• WHAT YOU WILL DO:
Starting at the first line and ending at the one with "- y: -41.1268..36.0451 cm", give the lines of the listing again exactly, and nothing else; skip the pictures.

──────── SUPPLIED MATERIAL

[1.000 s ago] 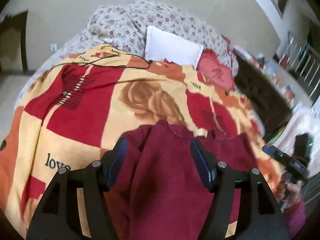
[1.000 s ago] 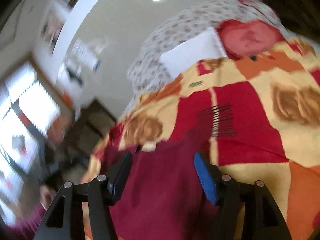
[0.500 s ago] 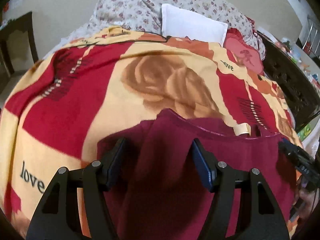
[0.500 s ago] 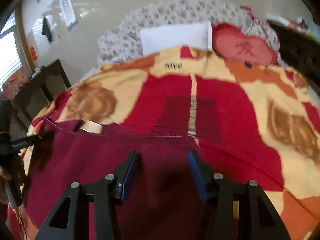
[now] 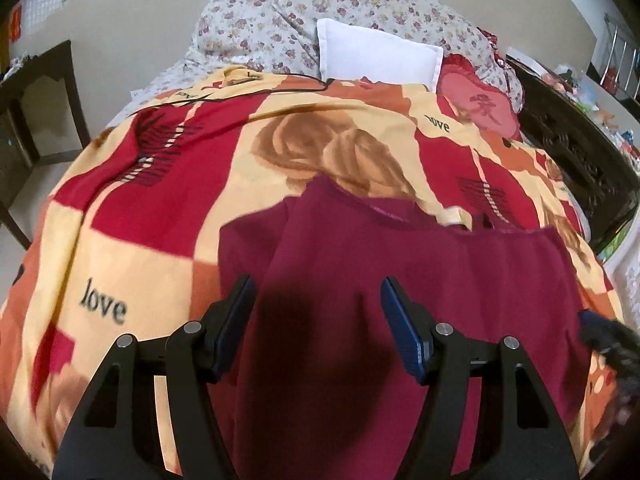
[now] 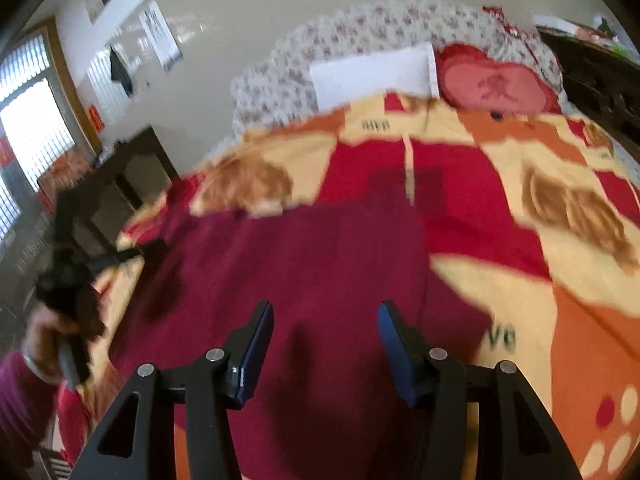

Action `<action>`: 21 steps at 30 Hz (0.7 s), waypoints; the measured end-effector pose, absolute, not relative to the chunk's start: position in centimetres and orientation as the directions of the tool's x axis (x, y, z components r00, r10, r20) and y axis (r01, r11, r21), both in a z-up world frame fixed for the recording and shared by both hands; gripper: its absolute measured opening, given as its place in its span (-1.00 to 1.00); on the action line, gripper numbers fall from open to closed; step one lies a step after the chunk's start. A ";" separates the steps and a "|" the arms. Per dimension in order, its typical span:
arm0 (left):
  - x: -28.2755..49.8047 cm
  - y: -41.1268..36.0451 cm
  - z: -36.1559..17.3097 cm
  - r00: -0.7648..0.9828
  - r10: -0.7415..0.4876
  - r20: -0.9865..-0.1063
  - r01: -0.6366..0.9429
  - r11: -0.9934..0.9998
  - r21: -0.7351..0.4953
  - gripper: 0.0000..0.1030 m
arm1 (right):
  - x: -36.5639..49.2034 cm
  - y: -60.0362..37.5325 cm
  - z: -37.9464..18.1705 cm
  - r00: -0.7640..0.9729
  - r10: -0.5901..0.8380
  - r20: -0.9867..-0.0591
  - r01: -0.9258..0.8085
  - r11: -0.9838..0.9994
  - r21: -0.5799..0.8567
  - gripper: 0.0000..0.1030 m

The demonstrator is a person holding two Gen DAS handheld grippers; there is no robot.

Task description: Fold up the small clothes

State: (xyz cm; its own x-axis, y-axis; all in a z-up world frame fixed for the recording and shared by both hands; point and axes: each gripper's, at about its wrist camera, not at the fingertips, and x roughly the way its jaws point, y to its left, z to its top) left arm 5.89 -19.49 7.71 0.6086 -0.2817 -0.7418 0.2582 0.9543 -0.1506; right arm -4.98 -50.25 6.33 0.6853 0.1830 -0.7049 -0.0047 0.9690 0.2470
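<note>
A dark maroon top (image 5: 400, 280) lies spread on the red and yellow blanket (image 5: 140, 240), its neckline and beige label (image 5: 456, 216) facing the pillows. My left gripper (image 5: 316, 284) hovers open over the top's left part, with only cloth below the jaws. In the right wrist view my right gripper (image 6: 325, 306) is also open above the maroon top (image 6: 300, 264), with nothing pinched. A hand holds the left gripper (image 6: 68, 280) at the left edge there. The right gripper (image 5: 600, 332) shows blurred at the far right of the left wrist view.
A white pillow (image 5: 376, 56), a red heart cushion (image 5: 480, 108) and a floral quilt (image 5: 320, 8) sit at the head of the bed. A black cable (image 5: 240, 94) crosses the blanket. Dark carved furniture (image 5: 580, 152) flanks the right side, and a dark table (image 5: 36, 92) the left.
Both grippers have sunk closer to the maroon top, which now fills more of each view. The right view swung round to face the bed head, and its jaws narrowed slightly.
</note>
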 end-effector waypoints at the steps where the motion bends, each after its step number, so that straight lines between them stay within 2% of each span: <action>1: 5.2 -19.4 7.8 0.611 -0.275 -0.742 0.256 0.956 -0.144 0.27 | -4.6 -50.2 5.3 0.661 0.182 -0.728 0.002 0.970 0.243 0.02; 4: 3.7 -19.1 7.9 0.608 -0.274 -0.745 0.245 0.958 -0.153 0.27 | -4.6 -49.9 5.8 0.657 0.167 -0.735 0.023 0.970 0.241 0.02; 7: 2.2 -18.6 8.1 0.613 -0.281 -0.739 0.247 0.956 -0.159 0.27 | -5.3 -49.3 7.7 0.681 0.208 -0.702 0.003 0.958 0.287 0.02; 11: 0.7 -18.0 8.0 0.620 -0.272 -0.736 0.254 0.957 -0.140 0.27 | -6.4 -48.2 8.6 0.676 0.179 -0.715 0.003 0.970 0.245 0.02; 15: -0.4 -17.1 7.2 0.606 -0.278 -0.745 0.246 0.956 -0.157 0.27 | -8.5 -48.5 8.1 0.683 0.172 -0.709 0.031 0.964 0.264 0.02; 21: -1.1 -16.0 6.0 0.581 -0.279 -0.765 0.216 0.958 -0.186 0.27 | -9.1 -49.6 5.8 0.639 0.160 -0.752 0.070 0.962 0.264 0.03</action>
State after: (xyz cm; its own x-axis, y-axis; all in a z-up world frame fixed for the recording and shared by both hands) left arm -1.12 -15.97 5.99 0.5806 -0.2795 -0.7647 0.2162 0.9584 -0.1862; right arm -9.05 -49.60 5.80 0.6394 0.1601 -0.7520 0.0699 0.9619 0.2642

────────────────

• EXERCISE RESPONSE:
[1.000 s ago] 
[1.000 s ago] 
[0.500 s ago] 
[0.500 s ago] 
[now] 
[now] 

Action `<action>`: 21 steps at 30 Hz (0.7 s), waypoints; the measured end-effector pose, absolute, not relative to the chunk's start: position in centimetres and orientation as the directions of the tool's x axis (x, y, z components r00, r10, r20) and y axis (r01, r11, r21), both in a z-up world frame fixed for the recording and shared by both hands; gripper: its absolute measured opening, given as its place in its span (-1.00 to 1.00); on the action line, gripper numbers fall from open to closed; step one lies a step after the chunk's start. A ";" separates the steps and a "|" the arms. Per dimension in order, its typical span:
arm0 (left):
  - x: -28.2755..49.8047 cm
  - y: -41.1268..36.0451 cm

An answer has been given, and the exercise is complete.